:: Exercise goal ::
If a line includes "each", copy it out of the entries.
'''
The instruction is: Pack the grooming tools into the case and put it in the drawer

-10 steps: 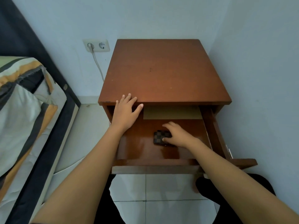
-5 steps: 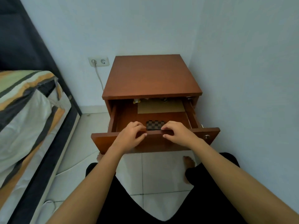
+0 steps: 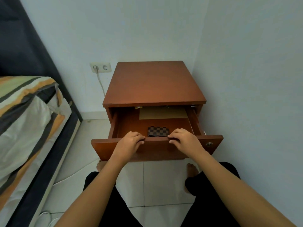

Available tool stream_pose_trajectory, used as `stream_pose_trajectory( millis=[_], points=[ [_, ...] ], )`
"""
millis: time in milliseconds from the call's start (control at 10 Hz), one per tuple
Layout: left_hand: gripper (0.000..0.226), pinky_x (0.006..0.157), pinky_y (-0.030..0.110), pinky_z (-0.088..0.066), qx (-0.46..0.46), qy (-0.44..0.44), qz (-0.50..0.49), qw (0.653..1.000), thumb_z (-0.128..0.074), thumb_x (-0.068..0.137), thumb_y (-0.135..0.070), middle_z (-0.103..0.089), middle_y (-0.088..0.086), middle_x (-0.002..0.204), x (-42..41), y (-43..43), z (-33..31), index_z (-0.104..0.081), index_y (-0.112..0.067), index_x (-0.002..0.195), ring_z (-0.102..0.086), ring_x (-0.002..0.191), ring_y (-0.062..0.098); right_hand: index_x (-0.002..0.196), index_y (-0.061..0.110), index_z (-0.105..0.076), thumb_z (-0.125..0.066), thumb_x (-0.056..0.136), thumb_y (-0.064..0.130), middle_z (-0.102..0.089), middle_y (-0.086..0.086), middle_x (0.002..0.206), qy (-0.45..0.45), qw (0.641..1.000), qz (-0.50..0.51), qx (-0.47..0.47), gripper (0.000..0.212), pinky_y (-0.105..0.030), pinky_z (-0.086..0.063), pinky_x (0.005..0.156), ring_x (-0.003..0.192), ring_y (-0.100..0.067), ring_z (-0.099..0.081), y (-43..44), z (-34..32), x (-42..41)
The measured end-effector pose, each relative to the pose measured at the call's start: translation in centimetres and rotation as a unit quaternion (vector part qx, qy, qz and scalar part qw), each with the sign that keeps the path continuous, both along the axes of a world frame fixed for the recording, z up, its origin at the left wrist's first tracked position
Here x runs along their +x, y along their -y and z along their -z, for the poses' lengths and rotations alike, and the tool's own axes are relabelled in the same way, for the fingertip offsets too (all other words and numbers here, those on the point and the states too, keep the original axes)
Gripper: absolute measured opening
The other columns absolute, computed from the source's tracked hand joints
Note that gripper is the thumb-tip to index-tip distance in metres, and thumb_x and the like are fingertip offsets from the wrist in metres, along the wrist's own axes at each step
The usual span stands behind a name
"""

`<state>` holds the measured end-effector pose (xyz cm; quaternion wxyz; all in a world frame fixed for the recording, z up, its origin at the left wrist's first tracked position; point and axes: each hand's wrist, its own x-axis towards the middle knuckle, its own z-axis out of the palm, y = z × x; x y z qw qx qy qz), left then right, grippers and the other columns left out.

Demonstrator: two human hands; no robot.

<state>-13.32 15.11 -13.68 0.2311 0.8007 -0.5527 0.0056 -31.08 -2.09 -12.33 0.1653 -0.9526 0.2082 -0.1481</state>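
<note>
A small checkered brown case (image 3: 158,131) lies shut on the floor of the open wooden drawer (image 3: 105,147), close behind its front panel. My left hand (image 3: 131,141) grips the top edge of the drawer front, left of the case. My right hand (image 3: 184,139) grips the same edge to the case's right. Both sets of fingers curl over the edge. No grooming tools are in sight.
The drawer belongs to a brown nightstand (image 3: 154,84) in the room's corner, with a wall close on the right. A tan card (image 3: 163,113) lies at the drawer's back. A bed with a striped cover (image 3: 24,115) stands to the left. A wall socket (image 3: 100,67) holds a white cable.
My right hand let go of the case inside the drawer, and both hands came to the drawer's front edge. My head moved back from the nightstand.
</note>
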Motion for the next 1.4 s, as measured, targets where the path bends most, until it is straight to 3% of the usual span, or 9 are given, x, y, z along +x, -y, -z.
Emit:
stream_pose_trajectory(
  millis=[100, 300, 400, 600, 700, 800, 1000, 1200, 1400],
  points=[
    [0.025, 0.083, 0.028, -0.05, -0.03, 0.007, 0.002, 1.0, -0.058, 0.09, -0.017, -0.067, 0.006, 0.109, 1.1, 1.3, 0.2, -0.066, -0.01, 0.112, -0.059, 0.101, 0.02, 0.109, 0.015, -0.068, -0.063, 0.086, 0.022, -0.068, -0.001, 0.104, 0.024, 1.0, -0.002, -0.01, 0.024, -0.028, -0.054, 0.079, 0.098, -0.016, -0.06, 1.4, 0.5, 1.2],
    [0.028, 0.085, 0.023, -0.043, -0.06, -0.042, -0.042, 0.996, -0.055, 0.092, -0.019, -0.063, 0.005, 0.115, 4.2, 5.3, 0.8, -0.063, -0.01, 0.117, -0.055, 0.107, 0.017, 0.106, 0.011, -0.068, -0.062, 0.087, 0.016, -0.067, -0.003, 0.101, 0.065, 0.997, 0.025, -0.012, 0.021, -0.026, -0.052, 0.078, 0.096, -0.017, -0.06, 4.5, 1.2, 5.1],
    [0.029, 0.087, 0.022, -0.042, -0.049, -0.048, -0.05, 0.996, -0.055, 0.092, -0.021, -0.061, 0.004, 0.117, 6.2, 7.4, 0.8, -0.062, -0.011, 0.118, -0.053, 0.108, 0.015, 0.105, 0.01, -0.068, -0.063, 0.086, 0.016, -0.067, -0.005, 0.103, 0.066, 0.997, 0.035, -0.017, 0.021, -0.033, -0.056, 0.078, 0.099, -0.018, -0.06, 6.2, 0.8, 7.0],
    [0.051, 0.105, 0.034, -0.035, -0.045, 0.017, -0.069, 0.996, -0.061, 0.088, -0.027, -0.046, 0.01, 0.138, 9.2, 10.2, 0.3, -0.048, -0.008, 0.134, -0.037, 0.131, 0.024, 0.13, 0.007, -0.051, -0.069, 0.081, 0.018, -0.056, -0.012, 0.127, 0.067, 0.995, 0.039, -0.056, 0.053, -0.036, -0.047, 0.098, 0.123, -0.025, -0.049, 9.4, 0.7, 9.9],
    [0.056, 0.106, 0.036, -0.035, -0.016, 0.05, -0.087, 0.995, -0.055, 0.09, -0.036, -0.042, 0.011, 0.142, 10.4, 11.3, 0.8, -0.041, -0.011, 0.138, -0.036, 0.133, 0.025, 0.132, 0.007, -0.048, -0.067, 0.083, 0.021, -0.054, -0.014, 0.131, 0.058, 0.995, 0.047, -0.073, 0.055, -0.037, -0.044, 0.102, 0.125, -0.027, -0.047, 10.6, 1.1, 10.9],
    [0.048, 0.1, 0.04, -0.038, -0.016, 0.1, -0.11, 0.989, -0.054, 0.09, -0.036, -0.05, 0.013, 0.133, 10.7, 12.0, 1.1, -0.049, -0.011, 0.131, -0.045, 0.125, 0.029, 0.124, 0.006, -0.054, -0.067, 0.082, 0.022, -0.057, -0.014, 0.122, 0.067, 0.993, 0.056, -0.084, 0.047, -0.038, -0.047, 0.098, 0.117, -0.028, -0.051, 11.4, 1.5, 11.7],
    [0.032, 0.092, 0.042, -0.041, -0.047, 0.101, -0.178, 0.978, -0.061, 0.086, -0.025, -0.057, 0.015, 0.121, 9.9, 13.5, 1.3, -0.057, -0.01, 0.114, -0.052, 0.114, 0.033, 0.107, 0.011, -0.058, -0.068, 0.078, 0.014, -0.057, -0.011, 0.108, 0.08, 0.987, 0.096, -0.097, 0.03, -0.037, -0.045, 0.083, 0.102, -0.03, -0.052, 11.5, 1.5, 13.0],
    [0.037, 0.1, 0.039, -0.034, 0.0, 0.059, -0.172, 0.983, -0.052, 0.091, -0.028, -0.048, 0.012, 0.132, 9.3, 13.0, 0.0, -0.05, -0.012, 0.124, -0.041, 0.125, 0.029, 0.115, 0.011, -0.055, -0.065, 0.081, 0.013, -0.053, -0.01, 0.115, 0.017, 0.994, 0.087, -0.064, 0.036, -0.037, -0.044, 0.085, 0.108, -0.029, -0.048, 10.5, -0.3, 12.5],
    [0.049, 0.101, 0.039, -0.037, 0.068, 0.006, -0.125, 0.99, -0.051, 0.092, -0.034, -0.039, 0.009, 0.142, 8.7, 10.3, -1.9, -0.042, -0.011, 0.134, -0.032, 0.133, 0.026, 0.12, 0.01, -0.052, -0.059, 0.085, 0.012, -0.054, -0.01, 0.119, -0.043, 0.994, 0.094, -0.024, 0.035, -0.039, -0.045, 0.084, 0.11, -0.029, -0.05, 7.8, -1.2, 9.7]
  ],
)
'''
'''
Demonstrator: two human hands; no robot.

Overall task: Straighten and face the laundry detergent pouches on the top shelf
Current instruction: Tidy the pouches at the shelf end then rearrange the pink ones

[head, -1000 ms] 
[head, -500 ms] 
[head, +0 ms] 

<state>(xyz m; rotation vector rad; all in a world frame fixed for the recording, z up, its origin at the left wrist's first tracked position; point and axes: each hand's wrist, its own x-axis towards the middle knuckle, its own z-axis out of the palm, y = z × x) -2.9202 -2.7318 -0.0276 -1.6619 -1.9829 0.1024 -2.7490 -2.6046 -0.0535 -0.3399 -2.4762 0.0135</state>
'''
:: Response to the task ::
The measured end-effector pose, each relative to the pose measured at the call's start: translation in centimetres and rotation as a unit quaternion (vector part qx, qy, qz and scalar part qw), each with the sign that keeps the path continuous, both along the axes of a world frame fixed for the recording, z up, its origin at the left wrist's first tracked position
Note that gripper is the thumb-tip to index-tip distance in metres, and thumb_x and the like are fingertip offsets from the wrist in metres, along the wrist's own axes at each step
`<state>` holds the measured end-effector pose (xyz cm; quaternion wxyz; all in a world frame fixed for the recording, z up, its origin at the left wrist's first tracked position; point and axes: each hand's wrist, its own x-axis towards the middle knuckle, its own z-axis out of the palm, y = z × x; x y z qw qx qy qz), left then right, grippers and the other columns left out.
<state>(xyz m; rotation vector rad; all in a world frame fixed for the recording, z up, its origin at the left wrist's first tracked position; point and axes: each hand's wrist, its own x-axis towards the middle knuckle, its own z-axis out of the palm, y = z × x) -2.9202 -2.7318 -0.0276 -1.6619 -1.9829 0.1024 -2.7490 -2.6046 -0.0535 -0.3399 -2.4762 0.0135</state>

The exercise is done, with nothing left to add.